Description of the task: Reproduce the entire listing exactly. Leave the pictures out.

Supplied material:
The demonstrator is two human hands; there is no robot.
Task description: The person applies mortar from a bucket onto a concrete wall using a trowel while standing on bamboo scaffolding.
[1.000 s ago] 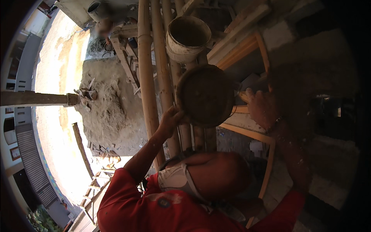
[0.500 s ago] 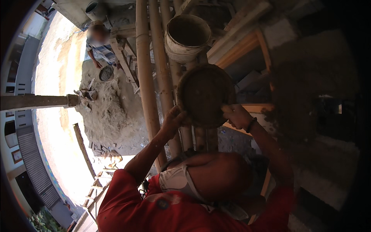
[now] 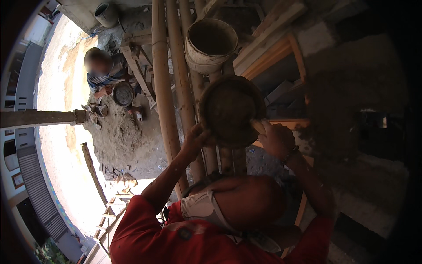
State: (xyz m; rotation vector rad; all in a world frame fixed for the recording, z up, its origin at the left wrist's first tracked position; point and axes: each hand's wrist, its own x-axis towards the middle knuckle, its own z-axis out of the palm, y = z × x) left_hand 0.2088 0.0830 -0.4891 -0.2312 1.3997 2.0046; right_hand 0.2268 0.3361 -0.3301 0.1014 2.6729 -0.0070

Result of this task:
The demonstrator is two human hands; there is no robot.
Task description: The person applies mortar from a bucket onto a concrete wall using a trowel while standing on bamboo scaffolding.
[1.000 s ago] 
[0.500 s ago] 
[now] 
State: (xyz m; rotation vector rad; all in a world frame fixed for the recording, z up, its origin at the left wrist's first tracked position; point and axes: each hand's wrist, its own x-axis towards the middle knuckle, its own z-axis out of the palm, y = z × x) left_hand 0.2088 0.0830 -0.4891 -0.2312 1.3997 2.0046; right_hand 0.2268 0.3361 -0.3301 0.1014 2.6729 -0.0070

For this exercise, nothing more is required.